Turks & Caicos is a 2014 political thriller television film, written and directed for the BBC by the playwright David Hare. It follows Page Eight, which aired on BBC Two in August 2011 and is followed by Salting the Battlefield.

Plot
Following the events of Page Eight, ex-MI5 officer Johnny Worricker (Bill Nighy) is in hiding on the Turks and Caicos Islands. A seemingly chance encounter with Curtis Pelissier (Christopher Walken) leads Johnny to a dinner with several shady American businessmen who comprise a company called Gladstone. The following morning, one of the businessmen is found dead on the beach in suspicious circumstances; Melanie Fall (Winona Ryder), a Gladstone liaison, seems to know more than she lets on. When Pelissier reveals himself to be a CIA covert operative who knows Johnny's true identity, Johnny desperately cuts a deal: he will help Pelissier with the investigation of Gladstone in exchange for his silence about his location.

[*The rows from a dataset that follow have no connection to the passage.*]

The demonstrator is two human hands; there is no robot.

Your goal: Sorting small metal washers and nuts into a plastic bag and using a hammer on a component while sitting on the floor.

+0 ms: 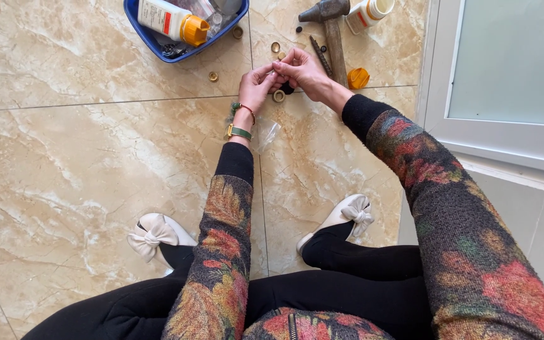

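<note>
Head view: left hand (256,85) and right hand (302,70) meet fingertip to fingertip above the floor (96,157), both pinched shut on one small part, too tiny to identify; hammer (330,28) just beyond.

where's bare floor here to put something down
The widest bare tile lies left of the left hand, below the blue tray. A smaller patch sits between the shoes. Around the right hand it is crowded: hammer, orange cap, small rings and a white bottle.
</note>
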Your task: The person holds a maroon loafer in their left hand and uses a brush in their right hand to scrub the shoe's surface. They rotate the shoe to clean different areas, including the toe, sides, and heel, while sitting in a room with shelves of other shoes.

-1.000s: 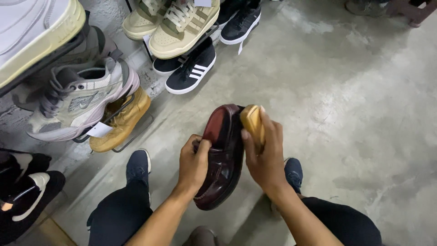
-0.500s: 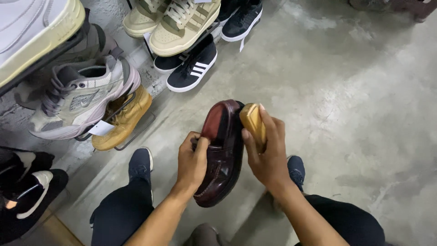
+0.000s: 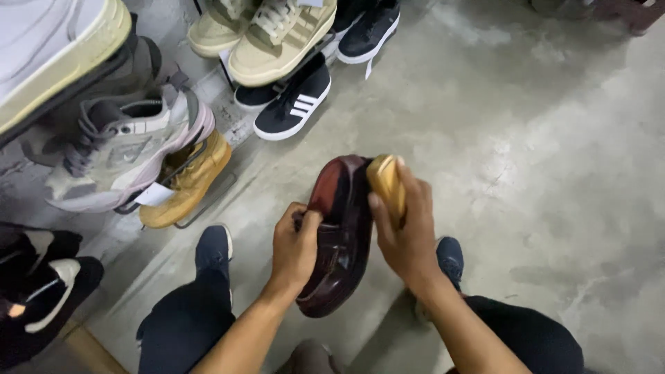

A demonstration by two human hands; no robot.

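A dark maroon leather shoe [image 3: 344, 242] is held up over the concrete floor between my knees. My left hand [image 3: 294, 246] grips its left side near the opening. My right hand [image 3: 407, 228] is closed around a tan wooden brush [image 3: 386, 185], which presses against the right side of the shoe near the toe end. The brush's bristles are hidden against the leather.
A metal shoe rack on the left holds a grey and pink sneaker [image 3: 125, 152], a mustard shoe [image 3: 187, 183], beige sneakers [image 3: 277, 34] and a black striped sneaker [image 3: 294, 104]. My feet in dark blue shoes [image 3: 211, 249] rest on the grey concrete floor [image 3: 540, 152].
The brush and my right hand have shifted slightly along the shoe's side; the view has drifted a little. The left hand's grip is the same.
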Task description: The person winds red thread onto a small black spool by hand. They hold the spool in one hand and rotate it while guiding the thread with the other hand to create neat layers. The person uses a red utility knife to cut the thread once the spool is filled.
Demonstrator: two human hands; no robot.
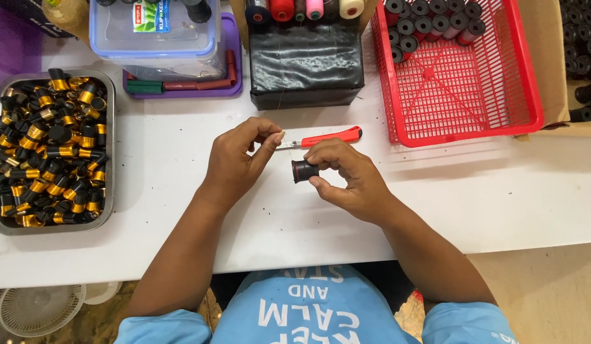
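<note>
The right hand holds a small black spool between thumb and fingers, just above the white desk, with the open end of the spool turned toward the left hand. The left hand is closed in a pinch, thumb against forefinger, right beside the spool; what it pinches is too thin to see, perhaps a thread end. Just behind both hands lies a red utility knife on the desk, its blade end near the left fingertips. On the left stands a metal tray full of black and gold spools, and on the right a red plastic basket with a few black spools in its far corner. A black box carries cones of coloured thread. To do this step well, I think the right hand should keep the spool steady and not squeeze it too much, while the left pinch stays firm and close to the spool, and both hands stay clear of the knife blade.
</note>
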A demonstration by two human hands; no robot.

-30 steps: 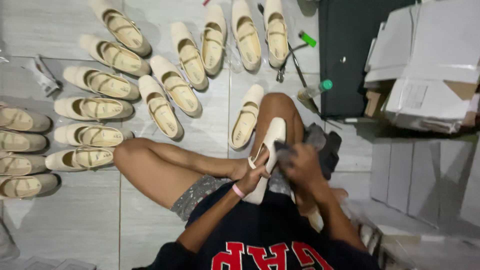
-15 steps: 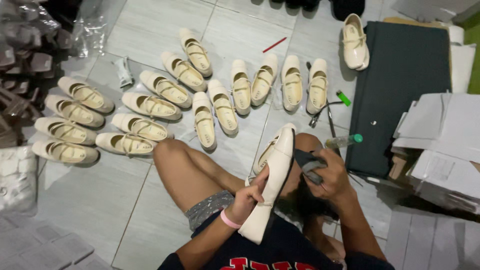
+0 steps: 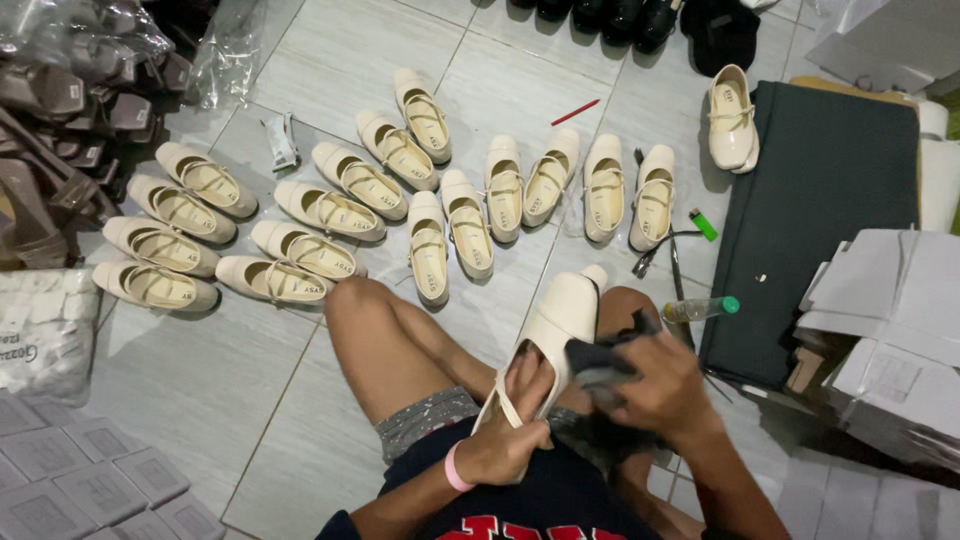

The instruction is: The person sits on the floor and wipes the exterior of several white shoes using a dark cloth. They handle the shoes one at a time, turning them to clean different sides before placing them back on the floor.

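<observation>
Wiping cream shoe (image 3: pixel 550 335) — dark cloth (image 3: pixel 597 362).

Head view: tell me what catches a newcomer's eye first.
A fan of cream strapped flat shoes spreads over the grey tiled floor. At centre, the left hand holds one cream shoe while the right hand presses a dark cloth to it. A black mat lies right.

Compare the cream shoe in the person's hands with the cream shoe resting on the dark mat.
The held shoe is lifted and tilted, gripped by the left hand; the mat shoe lies flat, untouched. The right hand presses a dark cloth against the held shoe only. Both are cream, strapped flats.
</observation>
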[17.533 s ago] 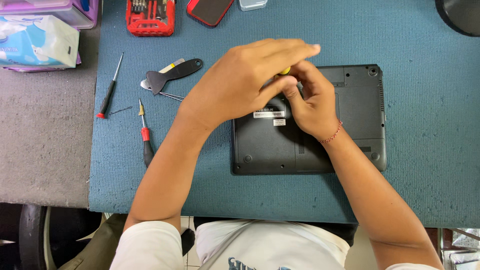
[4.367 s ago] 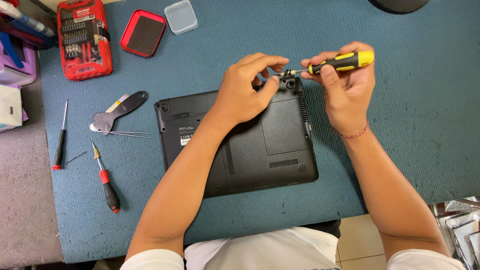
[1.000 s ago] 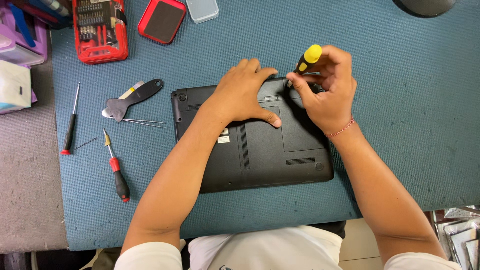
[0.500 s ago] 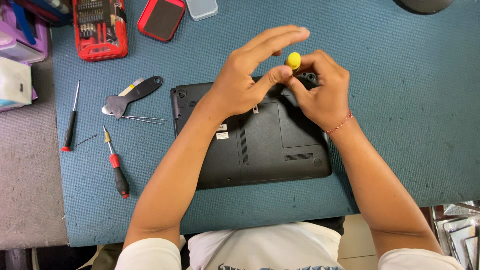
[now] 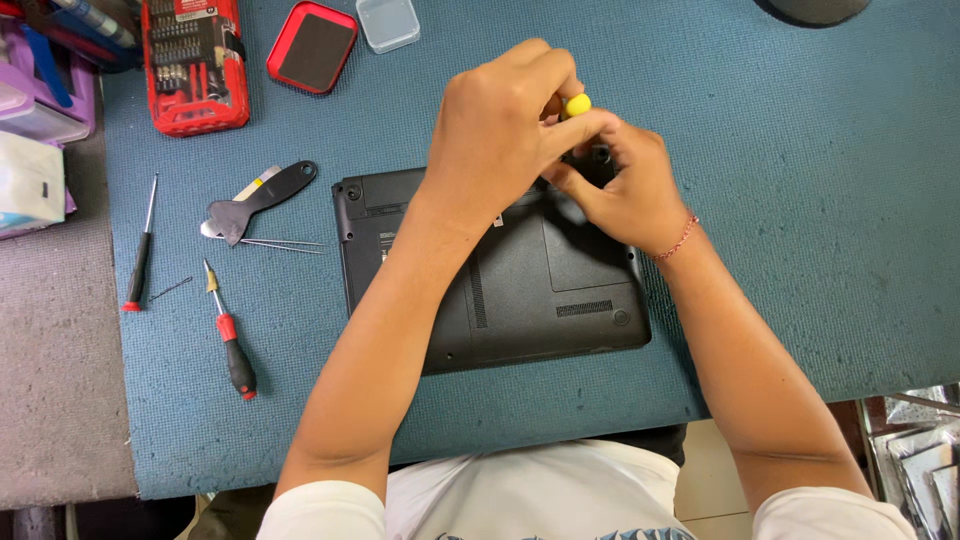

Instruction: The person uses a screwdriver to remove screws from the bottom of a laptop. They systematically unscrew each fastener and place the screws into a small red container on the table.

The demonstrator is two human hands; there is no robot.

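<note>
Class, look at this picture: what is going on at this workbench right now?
A person works on a black laptop lying bottom side up on a blue mat. Both hands meet at its far right corner: the right hand and left hand hold a yellow-handled screwdriver upright there. Two other screwdrivers, a black pry tool and a red bit set lie to the left.

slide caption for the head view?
Both hands hold a yellow-capped screwdriver upright at the far corner of an upturned black laptop.

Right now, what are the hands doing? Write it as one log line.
left hand: on yellow screwdriver top | right hand: gripping screwdriver shaft, hidden | under them: black laptop, underside up | surface: blue mat
</note>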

The remaining businessmen claim to be on the islands for an international financial colloquium. Johnny learns they have a link to London private equity mogul Stirling Rogers (Rupert Graves), who is also director of a charitable foundation called The Bridge. Johnny links The Bridge to his old nemesis, Prime Minister Alec Beasley (Ralph Fiennes). Johnny's old girlfriend, former MI5 analyst Margot Tyrell (Helena Bonham-Carter), is now a financial expert in London who is working with Rogers. He calls on old acquaintance Rollo Maverley (Ewen Bremner) to contact Margot and extract information regarding The Bridge.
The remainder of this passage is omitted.